The intriguingly rusty interior of  Shaker Heights Rapid Transit Car #76, a Pullman-Standard special for that line which served from 1947 to 1975,  motivated me to setup my Canon DSLR on a tripod and spend some time exploring angles and exposures.  For each of several different angles, I took 3 bracketed exposures, recognizing that the tonal range exceeded the capture ability of my camera.  The image below shows the ‘normal’ exposure for that image without any manual attention in Photoshop.

RAW image before postprocessing

My first step was to combine 3 images into a single HDRI image using Photomatix, and then tone map it back into a standard bitmap for editing in Photoshop.  The advantage of HDRI is that it allows you to equalize out the exposure, even on a high contrast scene, such as this shadowy streetcar interior surrounded by the bright sunlight.
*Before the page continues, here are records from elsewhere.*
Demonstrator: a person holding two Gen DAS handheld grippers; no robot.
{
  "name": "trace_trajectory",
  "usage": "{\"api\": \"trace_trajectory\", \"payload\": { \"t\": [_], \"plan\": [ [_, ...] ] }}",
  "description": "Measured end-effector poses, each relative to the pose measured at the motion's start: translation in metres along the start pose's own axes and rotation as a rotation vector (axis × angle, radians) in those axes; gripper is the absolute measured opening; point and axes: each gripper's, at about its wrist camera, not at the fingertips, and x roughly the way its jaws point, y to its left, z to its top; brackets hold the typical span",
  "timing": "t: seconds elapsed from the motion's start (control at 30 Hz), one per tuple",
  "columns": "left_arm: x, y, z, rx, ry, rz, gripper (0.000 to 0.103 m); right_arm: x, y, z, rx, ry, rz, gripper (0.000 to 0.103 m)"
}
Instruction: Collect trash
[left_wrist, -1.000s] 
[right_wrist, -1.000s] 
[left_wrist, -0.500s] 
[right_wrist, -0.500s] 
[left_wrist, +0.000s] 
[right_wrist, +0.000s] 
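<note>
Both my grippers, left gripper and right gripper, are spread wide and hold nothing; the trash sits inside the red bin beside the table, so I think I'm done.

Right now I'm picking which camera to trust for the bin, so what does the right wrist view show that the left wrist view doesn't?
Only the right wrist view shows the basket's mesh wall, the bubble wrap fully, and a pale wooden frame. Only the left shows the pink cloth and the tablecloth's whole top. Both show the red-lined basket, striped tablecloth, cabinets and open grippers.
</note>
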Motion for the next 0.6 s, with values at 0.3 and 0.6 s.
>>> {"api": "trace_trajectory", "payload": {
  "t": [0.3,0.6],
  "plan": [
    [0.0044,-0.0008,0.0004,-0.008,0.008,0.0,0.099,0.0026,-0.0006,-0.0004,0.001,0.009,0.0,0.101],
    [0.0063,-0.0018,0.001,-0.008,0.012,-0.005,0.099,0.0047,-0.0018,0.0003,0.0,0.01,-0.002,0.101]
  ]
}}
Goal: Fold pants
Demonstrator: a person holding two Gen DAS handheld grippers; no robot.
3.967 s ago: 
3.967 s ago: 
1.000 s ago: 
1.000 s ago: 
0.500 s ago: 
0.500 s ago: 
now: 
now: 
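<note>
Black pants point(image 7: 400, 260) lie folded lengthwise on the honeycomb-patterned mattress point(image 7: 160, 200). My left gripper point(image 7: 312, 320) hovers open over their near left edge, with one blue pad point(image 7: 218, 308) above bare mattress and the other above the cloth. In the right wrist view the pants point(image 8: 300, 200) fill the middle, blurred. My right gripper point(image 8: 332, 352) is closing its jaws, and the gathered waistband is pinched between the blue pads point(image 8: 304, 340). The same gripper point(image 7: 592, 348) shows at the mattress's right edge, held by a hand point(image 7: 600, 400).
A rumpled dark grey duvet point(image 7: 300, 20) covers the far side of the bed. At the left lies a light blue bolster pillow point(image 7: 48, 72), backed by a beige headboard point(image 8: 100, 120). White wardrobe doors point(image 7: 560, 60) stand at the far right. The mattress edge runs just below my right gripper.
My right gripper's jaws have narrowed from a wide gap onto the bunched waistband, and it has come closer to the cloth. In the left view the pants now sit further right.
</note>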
High Dynamic Range techniques allow to pull a lot of detail out of the shadow, without blowing out the highlights. It is also an effective way to emphasize texture, so it is well suited to grotty and rusty subjects.  Its also easy to turn a photograph into a cartoon, with distorted and unnaturally vivid colors, and terminally high levels of dirty-looking mid tones.  If I was going to reprocess this image, I think I’d tone down the HDRishness, but printed on Velvet Fine Art paper, I’ve had nice compliments on this image, and it one a first prize at a camera club end of year competition.

All-Aboard-Photoshop-Layers

The image above shows the multiple layers required to pull these surprisingly complex image together. The black & white rectangle visible to the right in most of the layers is a mask, allowing me to apply the effect to selected parts of the image.  I did a lot of local exposure correction to make the steps visible, to ensure that the seat was well lit, to open up some of the details, and to highlight the incredibly filthy window.  I ended up reconstructing the metal strip along the left side of the image to neatly frame it, and I copied the ‘rd’ from the mid-car door, pasting it here to complete ‘Aboard’.  I also pasted in the window and reflection behind it.  Some of the above layers were tonemapped through Photomatix, and some are from a single exposure. Confronted with different textures, I ended up doing different levels of sharpening to different parts of the picture.

Shaker Rapid #71 & #76

I love all the details in the interior, with the handset on the floor, and some kind of control box lying on top of a driver’s seat with a lot of miles under and over it.  The rust and grime, and decay are evidence of the authenticity of use and time. It did feel like I put a lot of Photoshop work into this image, but in comparison to the amount of time Ansel Adams spent in the darkroom on some prints, a couple hours isn’t so bad.  It’s the price you pay when you enjoy found subjects, instead of studio subjects, where light can be much better controlled.